WHAT THIS TASK INVOLVES: After reading the data, copy it out in full and exactly.

Start of SUPPLIED INFORMATION

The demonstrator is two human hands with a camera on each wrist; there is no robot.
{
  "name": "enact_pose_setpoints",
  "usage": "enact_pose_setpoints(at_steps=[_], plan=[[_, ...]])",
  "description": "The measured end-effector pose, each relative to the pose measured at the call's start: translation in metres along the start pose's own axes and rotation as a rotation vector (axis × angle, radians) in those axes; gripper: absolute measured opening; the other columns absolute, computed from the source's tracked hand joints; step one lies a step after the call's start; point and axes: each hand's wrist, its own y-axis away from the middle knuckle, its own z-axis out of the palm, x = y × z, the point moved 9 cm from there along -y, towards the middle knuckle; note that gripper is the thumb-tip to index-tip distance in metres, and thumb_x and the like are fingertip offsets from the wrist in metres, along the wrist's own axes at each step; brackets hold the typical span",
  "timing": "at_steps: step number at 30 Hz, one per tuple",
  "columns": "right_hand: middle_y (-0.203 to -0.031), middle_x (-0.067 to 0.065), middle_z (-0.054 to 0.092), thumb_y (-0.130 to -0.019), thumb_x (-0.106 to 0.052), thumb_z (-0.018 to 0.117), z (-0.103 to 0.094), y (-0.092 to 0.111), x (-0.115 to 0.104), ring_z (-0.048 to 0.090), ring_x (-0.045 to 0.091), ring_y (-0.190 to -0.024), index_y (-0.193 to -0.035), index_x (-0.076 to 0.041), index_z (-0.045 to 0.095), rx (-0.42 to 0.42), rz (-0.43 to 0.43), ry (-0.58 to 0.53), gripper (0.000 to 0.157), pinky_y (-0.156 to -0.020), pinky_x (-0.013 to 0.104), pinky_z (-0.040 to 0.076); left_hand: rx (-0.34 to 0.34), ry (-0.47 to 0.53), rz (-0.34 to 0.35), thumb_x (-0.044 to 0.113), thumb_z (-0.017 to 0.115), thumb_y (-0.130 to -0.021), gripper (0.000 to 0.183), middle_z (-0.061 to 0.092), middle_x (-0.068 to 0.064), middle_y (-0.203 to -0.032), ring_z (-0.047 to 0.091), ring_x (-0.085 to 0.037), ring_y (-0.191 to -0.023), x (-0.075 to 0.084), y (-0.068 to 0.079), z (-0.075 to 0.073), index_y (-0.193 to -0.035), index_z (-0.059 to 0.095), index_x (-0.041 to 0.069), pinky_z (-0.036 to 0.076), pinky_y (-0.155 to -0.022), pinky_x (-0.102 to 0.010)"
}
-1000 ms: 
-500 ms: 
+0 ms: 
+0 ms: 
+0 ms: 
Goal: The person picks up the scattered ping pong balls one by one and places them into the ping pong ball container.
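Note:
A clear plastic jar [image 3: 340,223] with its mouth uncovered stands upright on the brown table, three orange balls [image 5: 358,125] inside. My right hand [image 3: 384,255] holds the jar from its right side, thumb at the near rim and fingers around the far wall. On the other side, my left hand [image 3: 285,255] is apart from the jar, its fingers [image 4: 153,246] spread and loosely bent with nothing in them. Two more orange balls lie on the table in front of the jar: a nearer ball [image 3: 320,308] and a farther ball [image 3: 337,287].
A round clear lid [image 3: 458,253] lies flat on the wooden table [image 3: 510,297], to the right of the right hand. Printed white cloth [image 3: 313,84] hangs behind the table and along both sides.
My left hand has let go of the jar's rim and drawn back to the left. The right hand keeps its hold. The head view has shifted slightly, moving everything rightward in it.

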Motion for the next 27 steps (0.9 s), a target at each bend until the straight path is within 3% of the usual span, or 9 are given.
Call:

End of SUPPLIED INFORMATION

ANSWER BOX:
The demonstrator is two human hands with a camera on each wrist; there is no robot.
{
  "name": "enact_pose_setpoints",
  "usage": "enact_pose_setpoints(at_steps=[_], plan=[[_, ...]])",
  "description": "The measured end-effector pose, each relative to the pose measured at the call's start: translation in metres along the start pose's own axes and rotation as a rotation vector (axis × angle, radians) in those axes; gripper: absolute measured opening; the other columns absolute, computed from the source's tracked hand joints; step one lies a step after the call's start; point and axes: each hand's wrist, its own y-axis away from the middle knuckle, its own z-axis out of the palm, x = y × z, the point moved 9 cm from there along -y, towards the middle knuckle; note that gripper is the thumb-tip to index-tip distance in metres, and thumb_x and the like are fingertip offsets from the wrist in metres, along the wrist's own axes at each step; brackets hold the typical span",
  "timing": "at_steps: step number at 30 Hz, one per tuple",
  "columns": "right_hand: middle_y (-0.203 to -0.031), middle_x (-0.067 to 0.065), middle_z (-0.054 to 0.092), thumb_y (-0.130 to -0.019), thumb_x (-0.106 to 0.052), thumb_z (-0.018 to 0.117), z (-0.103 to 0.094), y (-0.092 to 0.111), x (-0.115 to 0.104), ring_z (-0.048 to 0.090), ring_x (-0.045 to 0.091), ring_y (-0.190 to -0.024), index_y (-0.193 to -0.035), index_x (-0.076 to 0.041), index_z (-0.045 to 0.095), rx (-0.42 to 0.42), rz (-0.43 to 0.43), ry (-0.58 to 0.53), gripper (0.000 to 0.157), pinky_y (-0.156 to -0.020), pinky_x (-0.013 to 0.104), pinky_z (-0.040 to 0.076); left_hand: rx (-0.34 to 0.34), ry (-0.47 to 0.53), rz (-0.34 to 0.35), thumb_x (-0.044 to 0.113), thumb_z (-0.017 to 0.115), thumb_y (-0.130 to -0.021), gripper (0.000 to 0.183), middle_z (-0.061 to 0.092), middle_x (-0.068 to 0.064), middle_y (-0.203 to -0.032), ring_z (-0.047 to 0.091), ring_x (-0.085 to 0.037), ring_y (-0.191 to -0.023), x (-0.075 to 0.084), y (-0.068 to 0.079), z (-0.075 to 0.073), index_y (-0.193 to -0.035), index_z (-0.059 to 0.095), index_x (-0.041 to 0.069), pinky_z (-0.036 to 0.076), pinky_y (-0.155 to -0.022), pinky_x (-0.102 to 0.010)"
}
-1000 ms: 
-500 ms: 
+0 ms: 
+0 ms: 
+0 ms: 
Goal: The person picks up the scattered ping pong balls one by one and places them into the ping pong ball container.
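Note:
A clear plastic jar [image 3: 340,223] with its mouth uncovered stands upright on the brown table, three orange balls [image 5: 358,125] inside. My right hand [image 3: 384,255] holds the jar from its right side, thumb at the near rim and fingers around the far wall. On the other side, my left hand [image 3: 285,255] is apart from the jar, its fingers [image 4: 153,246] spread and loosely bent with nothing in them. Two more orange balls lie on the table in front of the jar: a nearer ball [image 3: 320,308] and a farther ball [image 3: 337,287].
A round clear lid [image 3: 458,253] lies flat on the wooden table [image 3: 510,297], to the right of the right hand. Printed white cloth [image 3: 313,84] hangs behind the table and along both sides.
My left hand has let go of the jar's rim and drawn back to the left. The right hand keeps its hold. The head view has shifted slightly, moving everything rightward in it.
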
Motion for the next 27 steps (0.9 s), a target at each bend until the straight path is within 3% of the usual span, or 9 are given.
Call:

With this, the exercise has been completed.